### Exercise aim
Please give every entry again, exactly as it reads.

(Stored entries)
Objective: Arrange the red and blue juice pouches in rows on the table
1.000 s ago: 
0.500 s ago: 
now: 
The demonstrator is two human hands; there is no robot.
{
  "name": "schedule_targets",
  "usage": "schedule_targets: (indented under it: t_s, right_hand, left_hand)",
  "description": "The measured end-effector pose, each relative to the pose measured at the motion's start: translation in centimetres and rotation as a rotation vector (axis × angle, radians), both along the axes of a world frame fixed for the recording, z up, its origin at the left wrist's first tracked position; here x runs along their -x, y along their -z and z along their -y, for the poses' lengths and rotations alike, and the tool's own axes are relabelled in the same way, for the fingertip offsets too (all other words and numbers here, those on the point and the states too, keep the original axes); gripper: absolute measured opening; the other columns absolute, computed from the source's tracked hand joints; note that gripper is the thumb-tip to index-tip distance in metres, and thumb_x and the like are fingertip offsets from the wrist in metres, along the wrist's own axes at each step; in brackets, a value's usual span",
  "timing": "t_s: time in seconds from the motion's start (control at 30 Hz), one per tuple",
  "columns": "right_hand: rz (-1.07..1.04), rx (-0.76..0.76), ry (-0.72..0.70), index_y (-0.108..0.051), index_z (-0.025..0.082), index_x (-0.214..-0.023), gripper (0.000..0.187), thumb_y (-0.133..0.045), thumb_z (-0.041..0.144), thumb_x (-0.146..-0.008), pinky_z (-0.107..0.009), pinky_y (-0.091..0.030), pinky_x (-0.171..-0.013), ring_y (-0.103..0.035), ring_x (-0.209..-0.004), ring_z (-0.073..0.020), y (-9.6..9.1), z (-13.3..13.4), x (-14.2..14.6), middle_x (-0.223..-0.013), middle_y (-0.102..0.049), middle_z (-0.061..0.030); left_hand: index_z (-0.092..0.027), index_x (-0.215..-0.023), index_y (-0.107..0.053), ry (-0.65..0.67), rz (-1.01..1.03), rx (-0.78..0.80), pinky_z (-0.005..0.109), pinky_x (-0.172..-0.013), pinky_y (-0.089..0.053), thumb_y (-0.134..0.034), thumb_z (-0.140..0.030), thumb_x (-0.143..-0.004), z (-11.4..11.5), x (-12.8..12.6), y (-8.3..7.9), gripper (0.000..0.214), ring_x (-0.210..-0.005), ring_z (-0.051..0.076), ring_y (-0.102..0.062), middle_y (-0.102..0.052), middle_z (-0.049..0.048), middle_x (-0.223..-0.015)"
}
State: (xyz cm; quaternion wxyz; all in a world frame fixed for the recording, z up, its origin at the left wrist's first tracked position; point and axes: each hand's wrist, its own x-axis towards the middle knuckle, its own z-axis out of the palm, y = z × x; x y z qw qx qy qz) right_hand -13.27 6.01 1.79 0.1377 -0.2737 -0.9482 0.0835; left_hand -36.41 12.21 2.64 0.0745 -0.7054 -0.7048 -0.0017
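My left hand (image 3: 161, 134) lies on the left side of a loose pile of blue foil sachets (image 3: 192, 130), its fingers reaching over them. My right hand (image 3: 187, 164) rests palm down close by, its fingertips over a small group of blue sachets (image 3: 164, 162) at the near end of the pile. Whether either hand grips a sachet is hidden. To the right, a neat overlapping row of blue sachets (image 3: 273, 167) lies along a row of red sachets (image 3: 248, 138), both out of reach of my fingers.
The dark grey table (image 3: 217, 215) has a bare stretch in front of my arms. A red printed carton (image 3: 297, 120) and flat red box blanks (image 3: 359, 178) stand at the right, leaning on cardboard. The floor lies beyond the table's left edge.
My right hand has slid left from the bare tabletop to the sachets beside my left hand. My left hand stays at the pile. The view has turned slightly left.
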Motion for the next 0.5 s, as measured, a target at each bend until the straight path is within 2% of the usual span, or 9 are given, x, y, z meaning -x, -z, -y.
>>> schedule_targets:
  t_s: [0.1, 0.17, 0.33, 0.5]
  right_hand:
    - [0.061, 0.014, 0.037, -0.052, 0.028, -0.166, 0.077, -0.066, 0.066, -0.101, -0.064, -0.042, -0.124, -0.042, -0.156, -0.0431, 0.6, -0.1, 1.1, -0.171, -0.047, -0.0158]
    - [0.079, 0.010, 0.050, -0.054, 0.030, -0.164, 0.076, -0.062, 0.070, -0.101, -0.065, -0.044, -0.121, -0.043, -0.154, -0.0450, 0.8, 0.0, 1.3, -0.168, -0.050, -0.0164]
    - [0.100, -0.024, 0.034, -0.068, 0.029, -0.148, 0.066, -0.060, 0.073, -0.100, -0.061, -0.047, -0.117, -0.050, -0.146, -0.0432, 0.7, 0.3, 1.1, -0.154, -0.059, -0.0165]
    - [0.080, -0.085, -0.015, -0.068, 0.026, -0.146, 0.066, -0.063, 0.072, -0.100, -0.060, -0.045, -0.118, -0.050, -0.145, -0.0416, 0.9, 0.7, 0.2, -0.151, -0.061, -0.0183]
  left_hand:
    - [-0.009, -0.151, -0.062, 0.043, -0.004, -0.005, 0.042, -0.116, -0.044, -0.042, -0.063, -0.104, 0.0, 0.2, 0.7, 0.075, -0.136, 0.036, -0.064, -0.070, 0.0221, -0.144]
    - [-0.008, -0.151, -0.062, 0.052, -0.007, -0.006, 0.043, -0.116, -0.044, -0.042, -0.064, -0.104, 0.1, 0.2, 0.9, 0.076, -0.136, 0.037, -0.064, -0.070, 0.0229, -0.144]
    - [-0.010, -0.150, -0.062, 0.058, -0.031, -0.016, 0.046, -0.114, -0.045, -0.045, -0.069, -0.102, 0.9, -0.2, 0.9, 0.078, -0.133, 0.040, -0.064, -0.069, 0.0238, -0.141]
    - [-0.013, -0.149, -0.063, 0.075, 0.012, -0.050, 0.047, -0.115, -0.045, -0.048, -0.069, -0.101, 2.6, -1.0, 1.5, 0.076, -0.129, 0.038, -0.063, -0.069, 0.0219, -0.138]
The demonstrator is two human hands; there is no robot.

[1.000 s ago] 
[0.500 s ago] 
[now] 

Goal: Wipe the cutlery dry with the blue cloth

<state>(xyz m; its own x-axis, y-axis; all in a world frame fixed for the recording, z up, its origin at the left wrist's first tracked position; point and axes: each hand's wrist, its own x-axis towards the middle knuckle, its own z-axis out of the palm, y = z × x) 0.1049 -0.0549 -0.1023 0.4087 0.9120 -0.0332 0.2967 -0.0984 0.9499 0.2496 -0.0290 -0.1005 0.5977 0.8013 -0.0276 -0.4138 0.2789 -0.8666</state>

### Solution
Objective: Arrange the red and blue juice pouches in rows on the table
1.000 s ago: 
0.500 s ago: 
now: 
The demonstrator is two human hands; there is no robot.
{
  "name": "schedule_targets",
  "usage": "schedule_targets: (indented under it: t_s, right_hand, left_hand)",
  "description": "The measured end-effector pose, each relative to the pose measured at the motion's start: translation in centimetres and rotation as a rotation vector (axis × angle, radians), both along the axes of a world frame fixed for the recording, z up, its origin at the left wrist's first tracked position; here x runs along their -x, y along their -z and z along their -y, for the poses' lengths and rotations alike, and the tool's own axes are relabelled in the same way, for the fingertip offsets too (all other words and numbers here, those on the point and the states too, keep the original axes); gripper: absolute measured opening; the other columns absolute, computed from the source's tracked hand joints; note that gripper is the thumb-tip to index-tip distance in metres, and thumb_x and the like are fingertip offsets from the wrist in metres, along the wrist's own axes at each step; in brackets, a value's usual span",
  "timing": "t_s: time in seconds from the motion's start (control at 30 Hz), one per tuple",
  "columns": "right_hand: rz (-1.07..1.04), rx (-0.76..0.76), ry (-0.72..0.70), index_y (-0.108..0.051), index_z (-0.025..0.082), index_x (-0.214..-0.023), gripper (0.000..0.187), thumb_y (-0.133..0.045), thumb_z (-0.041..0.144), thumb_x (-0.146..-0.008), pinky_z (-0.107..0.009), pinky_y (-0.091..0.030), pinky_x (-0.171..-0.013), ring_y (-0.103..0.035), ring_x (-0.209..-0.004), ring_z (-0.073..0.020), y (-9.6..9.1), z (-13.3..13.4), x (-14.2..14.6), middle_x (-0.223..-0.013), middle_y (-0.102..0.049), middle_z (-0.061..0.030); left_hand: index_z (-0.092..0.027), index_x (-0.215..-0.023), index_y (-0.107..0.053), ry (-0.65..0.67), rz (-1.01..1.03), rx (-0.78..0.80), pinky_z (-0.005..0.109), pinky_x (-0.172..-0.013), pinky_y (-0.089..0.053), thumb_y (-0.134..0.034), thumb_z (-0.140..0.030), thumb_x (-0.143..-0.004), z (-11.4..11.5), x (-12.8..12.6), y (-8.3..7.9), gripper (0.000..0.214), ring_x (-0.210..-0.005), ring_z (-0.051..0.076), ring_y (-0.102..0.062), middle_y (-0.102..0.052), middle_z (-0.049..0.048), middle_x (-0.223..-0.015)"
}
State: (xyz cm; quaternion wxyz; all in a world frame fixed for the recording, z up, its origin at the left wrist's first tracked position; point and axes: each hand's wrist, its own x-axis towards the middle knuckle, its own z-axis out of the palm, y = z × x; x y z qw qx qy qz) right_hand -13.27 6.01 1.79 0.1377 -0.2737 -0.9482 0.0835; left_hand -36.41 12.21 2.64 0.0745 -0.7054 -0.7048 -0.0017
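My left hand (image 3: 161, 134) lies on the left side of a loose pile of blue foil sachets (image 3: 192, 130), its fingers reaching over them. My right hand (image 3: 187, 164) rests palm down close by, its fingertips over a small group of blue sachets (image 3: 164, 162) at the near end of the pile. Whether either hand grips a sachet is hidden. To the right, a neat overlapping row of blue sachets (image 3: 273, 167) lies along a row of red sachets (image 3: 248, 138), both out of reach of my fingers.
The dark grey table (image 3: 217, 215) has a bare stretch in front of my arms. A red printed carton (image 3: 297, 120) and flat red box blanks (image 3: 359, 178) stand at the right, leaning on cardboard. The floor lies beyond the table's left edge.
My right hand has slid left from the bare tabletop to the sachets beside my left hand. My left hand stays at the pile. The view has turned slightly left.
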Motion for the next 0.5 s, as measured, a target at each bend until the straight path is within 2% of the usual span, or 9 are given, x, y, z meaning -x, -z, -y.
>>> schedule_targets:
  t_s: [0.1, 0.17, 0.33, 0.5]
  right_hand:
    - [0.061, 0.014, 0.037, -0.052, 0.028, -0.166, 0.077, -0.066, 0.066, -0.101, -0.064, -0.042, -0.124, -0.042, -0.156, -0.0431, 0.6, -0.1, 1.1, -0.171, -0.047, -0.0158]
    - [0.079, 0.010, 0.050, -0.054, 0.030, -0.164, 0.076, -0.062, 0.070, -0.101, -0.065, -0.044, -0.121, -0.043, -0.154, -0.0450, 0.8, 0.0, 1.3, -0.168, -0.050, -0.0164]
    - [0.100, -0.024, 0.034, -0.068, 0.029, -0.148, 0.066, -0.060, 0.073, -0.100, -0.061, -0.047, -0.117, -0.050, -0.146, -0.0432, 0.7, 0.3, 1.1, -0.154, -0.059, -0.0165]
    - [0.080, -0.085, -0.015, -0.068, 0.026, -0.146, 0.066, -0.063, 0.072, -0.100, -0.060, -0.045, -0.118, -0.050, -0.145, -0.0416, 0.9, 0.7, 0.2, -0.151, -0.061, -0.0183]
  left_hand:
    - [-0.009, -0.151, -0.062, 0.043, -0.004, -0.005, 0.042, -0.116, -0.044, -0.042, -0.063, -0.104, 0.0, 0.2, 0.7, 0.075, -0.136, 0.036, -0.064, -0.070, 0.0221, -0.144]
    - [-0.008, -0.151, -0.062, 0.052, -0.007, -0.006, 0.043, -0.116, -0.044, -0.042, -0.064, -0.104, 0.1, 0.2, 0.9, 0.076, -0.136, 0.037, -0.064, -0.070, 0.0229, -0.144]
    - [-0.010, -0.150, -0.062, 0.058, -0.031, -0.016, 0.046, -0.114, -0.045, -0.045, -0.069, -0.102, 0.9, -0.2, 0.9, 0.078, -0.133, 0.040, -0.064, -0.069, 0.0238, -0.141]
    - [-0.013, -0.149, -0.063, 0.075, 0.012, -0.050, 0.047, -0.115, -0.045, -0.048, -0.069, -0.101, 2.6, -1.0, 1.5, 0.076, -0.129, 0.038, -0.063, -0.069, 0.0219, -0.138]
The demonstrator is two human hands; there is no robot.

[1.000 s ago] 
[0.500 s ago] 
[now] 

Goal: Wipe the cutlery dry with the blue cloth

<state>(xyz m; its own x-axis, y-axis; all in a world frame fixed for the recording, z up, its origin at the left wrist's first tracked position; point and axes: each hand's wrist, its own x-axis towards the middle knuckle, its own z-axis out of the palm, y = z × x) 0.1049 -0.0549 -0.1023 0.4087 0.9120 -0.0332 0.2967 -0.0984 0.9499 0.2496 -0.0290 -0.1005 0.5977 0.8013 -0.0276 -0.4138 0.2789 -0.8666</state>

The answer given above is complete.